Great White Shark Dies in Captivity in Japanese Aquarium

WRITTEN BY: Anthony Bouchard

A great white shark has reportedly passed away in a Japanese aquarium barely three days after being taken into captivity.
 
Great white sharks, which can grow to be massive creatures, need a lot of swimming space because they use swimming in order to get the oxygen that they need, and to regulate their body temperature efficiently. Unfortunately, in the aquarium environment, the great white shark didn’t have the swimming space it needed, so it didn’t last very long.
 
Keeping great white sharks in captivity is incredibly difficult because of these needs.
 


This particular great white shark was a male and measured in at about 11.5 feet long, which isn’t particularly big for its species, but the fact that the shark was found lifeless at the bottom of the tank after its health started to decline shows that the tank simply wasn’t large enough for the shark’s needs.
 
"The cause of death is clear: captivity.
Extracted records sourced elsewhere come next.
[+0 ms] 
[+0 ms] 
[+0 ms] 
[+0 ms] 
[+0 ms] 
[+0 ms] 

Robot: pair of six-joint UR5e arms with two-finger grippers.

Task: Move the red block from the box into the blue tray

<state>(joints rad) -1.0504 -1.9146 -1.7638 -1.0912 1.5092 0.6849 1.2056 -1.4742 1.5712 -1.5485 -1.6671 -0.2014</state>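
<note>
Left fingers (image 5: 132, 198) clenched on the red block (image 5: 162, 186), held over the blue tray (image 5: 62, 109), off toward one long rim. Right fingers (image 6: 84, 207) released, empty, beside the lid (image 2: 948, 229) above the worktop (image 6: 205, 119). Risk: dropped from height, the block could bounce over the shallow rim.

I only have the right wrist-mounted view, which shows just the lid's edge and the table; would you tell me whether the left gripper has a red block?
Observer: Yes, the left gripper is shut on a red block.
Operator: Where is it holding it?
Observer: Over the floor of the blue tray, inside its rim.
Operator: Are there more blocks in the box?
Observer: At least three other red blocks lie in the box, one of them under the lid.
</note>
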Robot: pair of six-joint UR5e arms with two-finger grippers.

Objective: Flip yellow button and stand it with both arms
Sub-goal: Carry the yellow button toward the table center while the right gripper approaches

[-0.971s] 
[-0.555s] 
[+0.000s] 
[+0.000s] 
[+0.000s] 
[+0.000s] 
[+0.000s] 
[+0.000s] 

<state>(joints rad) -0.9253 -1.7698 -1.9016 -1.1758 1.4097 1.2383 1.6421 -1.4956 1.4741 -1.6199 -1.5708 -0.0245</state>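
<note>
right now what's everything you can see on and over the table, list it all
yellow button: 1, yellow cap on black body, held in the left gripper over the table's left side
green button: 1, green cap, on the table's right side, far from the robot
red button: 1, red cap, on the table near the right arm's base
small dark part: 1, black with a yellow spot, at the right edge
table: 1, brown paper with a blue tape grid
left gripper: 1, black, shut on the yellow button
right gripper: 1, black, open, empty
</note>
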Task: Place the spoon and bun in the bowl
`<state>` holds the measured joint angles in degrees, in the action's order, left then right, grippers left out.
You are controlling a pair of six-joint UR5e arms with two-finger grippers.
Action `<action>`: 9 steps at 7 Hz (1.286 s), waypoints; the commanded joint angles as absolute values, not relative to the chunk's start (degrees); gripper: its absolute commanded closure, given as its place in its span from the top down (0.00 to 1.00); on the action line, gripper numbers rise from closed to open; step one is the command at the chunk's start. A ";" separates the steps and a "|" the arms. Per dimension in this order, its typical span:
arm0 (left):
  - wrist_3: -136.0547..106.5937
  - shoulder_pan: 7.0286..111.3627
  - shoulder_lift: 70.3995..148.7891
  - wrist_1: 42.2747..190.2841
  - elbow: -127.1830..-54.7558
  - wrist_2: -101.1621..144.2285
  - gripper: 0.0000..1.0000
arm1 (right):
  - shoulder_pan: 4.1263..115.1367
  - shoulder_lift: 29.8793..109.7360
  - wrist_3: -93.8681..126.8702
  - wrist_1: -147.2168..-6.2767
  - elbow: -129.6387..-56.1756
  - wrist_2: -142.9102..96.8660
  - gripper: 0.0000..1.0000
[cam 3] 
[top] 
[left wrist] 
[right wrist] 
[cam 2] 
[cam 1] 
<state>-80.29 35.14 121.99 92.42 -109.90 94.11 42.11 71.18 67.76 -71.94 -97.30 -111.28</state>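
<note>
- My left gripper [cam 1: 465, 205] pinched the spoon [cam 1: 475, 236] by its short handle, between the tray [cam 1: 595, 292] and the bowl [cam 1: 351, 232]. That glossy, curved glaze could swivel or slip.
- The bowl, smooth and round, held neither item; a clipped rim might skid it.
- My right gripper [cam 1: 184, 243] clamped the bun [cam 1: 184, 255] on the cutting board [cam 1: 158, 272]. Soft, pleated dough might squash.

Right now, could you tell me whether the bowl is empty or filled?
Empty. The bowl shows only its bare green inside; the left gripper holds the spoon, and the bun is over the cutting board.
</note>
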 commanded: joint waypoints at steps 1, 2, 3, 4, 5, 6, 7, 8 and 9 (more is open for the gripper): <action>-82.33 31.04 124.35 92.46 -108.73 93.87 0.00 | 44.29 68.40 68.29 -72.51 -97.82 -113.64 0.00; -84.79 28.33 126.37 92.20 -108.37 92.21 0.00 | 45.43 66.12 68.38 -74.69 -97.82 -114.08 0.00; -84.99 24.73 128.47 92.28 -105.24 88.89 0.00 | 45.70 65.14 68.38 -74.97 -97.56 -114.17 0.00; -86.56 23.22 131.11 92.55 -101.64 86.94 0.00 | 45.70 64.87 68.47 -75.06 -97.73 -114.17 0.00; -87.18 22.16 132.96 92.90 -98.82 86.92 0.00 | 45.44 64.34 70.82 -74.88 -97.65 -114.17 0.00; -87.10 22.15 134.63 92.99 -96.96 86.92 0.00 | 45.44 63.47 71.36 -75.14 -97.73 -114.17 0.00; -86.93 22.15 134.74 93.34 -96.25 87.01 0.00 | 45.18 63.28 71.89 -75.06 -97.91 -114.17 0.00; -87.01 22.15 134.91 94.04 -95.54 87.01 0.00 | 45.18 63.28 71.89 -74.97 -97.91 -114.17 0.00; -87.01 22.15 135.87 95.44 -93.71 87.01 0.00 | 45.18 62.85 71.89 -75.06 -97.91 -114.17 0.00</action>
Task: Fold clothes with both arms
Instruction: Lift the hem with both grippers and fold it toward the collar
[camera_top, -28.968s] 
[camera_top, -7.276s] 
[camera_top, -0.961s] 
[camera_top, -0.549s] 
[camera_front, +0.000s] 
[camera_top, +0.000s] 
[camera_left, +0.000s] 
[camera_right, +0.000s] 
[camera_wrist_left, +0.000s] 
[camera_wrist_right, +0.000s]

The shark never had to die like this,” said Jason Baker, PETA's vice president of international campaigns.
 
As you can imagine, many are outraged by what appeared to be a “cruel and wrong” choice on behalf of the aquarium, but those employed by the aquarium say they had been pressured to put a shark on exhibit and that the aquarium was only trying to please the crowds; in addition, no local laws had been violated.
 
“We are going to announce termination of the Great White Shark exhibition. We had displayed the shark in "the Sea of dangerous sharks" tank from January 5th, 2016 but, the shark's condition took a sudden turn for the worse and we confirmed its death January 8th,” the Okinawa Churaumi aquarium said in an announcement via its own Web site.
 
NPR reports that the Monterey Bay Aquarium near San Francisco is the only aquarium known to have kept a great white shark in captivity for more than a “couple of weeks.” It is indeed a difficult task, and keeping them alive means giving them the roaming space they need.